• [Work to complete]: Copy each line of the records below that mentions the word "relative".
---+---
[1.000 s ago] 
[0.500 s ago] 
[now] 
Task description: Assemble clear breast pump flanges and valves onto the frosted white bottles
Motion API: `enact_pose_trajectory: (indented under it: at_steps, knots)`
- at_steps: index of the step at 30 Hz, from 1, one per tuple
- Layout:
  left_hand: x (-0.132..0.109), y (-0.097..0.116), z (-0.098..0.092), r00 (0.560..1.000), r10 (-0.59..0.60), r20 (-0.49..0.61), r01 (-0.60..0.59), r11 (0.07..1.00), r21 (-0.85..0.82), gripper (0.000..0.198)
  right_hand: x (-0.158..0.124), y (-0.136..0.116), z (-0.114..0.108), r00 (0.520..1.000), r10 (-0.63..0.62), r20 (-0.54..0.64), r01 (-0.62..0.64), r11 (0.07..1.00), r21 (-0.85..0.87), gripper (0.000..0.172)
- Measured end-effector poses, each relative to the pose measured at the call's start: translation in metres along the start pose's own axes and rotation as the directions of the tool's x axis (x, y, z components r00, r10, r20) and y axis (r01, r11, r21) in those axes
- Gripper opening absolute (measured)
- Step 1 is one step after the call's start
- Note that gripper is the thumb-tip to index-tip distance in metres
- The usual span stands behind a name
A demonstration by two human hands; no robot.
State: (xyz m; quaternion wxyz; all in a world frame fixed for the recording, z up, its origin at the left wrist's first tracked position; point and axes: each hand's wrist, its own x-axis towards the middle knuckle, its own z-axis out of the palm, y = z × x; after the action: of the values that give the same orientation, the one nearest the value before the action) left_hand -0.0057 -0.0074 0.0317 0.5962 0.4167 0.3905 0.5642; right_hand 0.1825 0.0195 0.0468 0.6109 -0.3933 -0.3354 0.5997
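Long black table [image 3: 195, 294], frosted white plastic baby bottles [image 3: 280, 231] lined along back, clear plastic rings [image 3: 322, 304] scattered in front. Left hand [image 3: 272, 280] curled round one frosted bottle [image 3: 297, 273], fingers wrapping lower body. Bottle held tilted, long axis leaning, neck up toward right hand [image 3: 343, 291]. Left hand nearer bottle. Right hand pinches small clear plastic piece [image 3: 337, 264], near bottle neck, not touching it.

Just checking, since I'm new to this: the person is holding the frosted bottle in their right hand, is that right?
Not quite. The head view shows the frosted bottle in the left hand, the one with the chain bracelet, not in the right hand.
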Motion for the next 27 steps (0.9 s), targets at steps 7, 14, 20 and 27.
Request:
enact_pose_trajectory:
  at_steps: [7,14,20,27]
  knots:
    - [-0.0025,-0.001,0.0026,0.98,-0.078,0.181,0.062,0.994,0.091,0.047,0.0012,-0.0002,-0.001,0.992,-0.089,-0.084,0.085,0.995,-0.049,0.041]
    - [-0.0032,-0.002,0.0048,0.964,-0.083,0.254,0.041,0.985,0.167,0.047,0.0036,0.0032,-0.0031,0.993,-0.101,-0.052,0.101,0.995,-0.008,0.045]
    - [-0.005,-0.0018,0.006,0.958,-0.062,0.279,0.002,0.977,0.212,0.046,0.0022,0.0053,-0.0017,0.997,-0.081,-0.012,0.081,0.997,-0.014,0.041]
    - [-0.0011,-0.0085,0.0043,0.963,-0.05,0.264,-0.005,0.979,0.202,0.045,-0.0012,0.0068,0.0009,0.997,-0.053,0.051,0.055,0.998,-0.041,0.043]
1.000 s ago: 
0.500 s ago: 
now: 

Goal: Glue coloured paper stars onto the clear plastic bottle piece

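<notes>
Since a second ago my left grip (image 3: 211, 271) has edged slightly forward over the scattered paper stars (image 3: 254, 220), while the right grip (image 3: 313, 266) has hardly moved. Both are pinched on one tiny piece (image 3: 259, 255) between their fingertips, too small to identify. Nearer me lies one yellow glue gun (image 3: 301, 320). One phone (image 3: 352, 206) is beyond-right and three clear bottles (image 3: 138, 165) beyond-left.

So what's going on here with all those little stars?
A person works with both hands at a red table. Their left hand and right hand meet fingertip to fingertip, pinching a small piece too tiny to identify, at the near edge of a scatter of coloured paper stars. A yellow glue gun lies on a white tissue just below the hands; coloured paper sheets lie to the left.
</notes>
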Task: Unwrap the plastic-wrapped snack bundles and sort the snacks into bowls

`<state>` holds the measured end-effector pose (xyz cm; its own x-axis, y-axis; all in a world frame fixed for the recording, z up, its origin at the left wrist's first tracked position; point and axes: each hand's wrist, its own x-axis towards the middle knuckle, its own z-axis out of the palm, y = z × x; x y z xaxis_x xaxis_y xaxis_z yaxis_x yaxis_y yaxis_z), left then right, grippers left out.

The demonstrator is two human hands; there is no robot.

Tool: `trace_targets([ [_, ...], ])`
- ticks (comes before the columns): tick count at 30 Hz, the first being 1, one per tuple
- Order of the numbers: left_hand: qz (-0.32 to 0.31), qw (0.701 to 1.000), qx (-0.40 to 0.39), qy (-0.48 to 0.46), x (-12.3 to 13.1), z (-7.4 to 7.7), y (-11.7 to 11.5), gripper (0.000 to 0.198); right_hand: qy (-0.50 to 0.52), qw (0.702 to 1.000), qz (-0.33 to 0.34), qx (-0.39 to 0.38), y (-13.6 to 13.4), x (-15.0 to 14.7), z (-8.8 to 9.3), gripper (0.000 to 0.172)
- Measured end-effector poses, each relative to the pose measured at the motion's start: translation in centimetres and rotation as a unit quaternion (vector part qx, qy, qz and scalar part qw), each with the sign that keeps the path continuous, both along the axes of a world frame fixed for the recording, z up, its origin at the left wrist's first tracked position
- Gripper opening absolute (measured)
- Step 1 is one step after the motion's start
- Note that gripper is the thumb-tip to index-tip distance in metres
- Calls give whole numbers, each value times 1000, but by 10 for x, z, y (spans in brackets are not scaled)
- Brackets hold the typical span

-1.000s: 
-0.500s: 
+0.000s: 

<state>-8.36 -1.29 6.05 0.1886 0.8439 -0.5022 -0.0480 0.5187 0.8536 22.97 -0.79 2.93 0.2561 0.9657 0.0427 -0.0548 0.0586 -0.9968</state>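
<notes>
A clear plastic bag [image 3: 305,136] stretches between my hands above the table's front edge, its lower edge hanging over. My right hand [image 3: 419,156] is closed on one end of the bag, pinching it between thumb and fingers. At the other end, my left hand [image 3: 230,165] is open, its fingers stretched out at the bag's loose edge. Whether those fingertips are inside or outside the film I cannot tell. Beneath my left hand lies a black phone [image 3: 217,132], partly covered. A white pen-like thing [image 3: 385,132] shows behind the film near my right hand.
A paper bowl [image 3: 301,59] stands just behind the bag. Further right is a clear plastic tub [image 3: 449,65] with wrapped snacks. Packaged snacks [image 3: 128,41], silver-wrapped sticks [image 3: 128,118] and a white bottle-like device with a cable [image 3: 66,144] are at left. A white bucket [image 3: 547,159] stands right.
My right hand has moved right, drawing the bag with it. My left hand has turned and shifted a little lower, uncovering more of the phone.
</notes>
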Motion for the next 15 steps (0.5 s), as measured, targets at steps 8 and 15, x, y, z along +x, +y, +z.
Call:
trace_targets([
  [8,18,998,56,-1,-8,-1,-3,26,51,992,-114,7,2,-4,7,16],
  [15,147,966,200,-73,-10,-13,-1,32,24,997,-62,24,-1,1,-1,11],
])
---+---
• [Response below]:
- Measured end-effector poses, each relative to the pose measured at the call's start: translation in metres along the start pose's own axes and rotation as the directions of the tool's x axis (x, y, z components r00, r10, r20) and y axis (r01, r11, r21) in those axes
- Measured end-effector poses, each relative to the pose measured at the motion's start: translation in centimetres and rotation as a unit quaternion (vector part qx, qy, qz and scalar part qw), each with the sign that keeps the path continuous, both along the axes of a world frame fixed for the recording, z up, its origin at the left wrist's first tracked position

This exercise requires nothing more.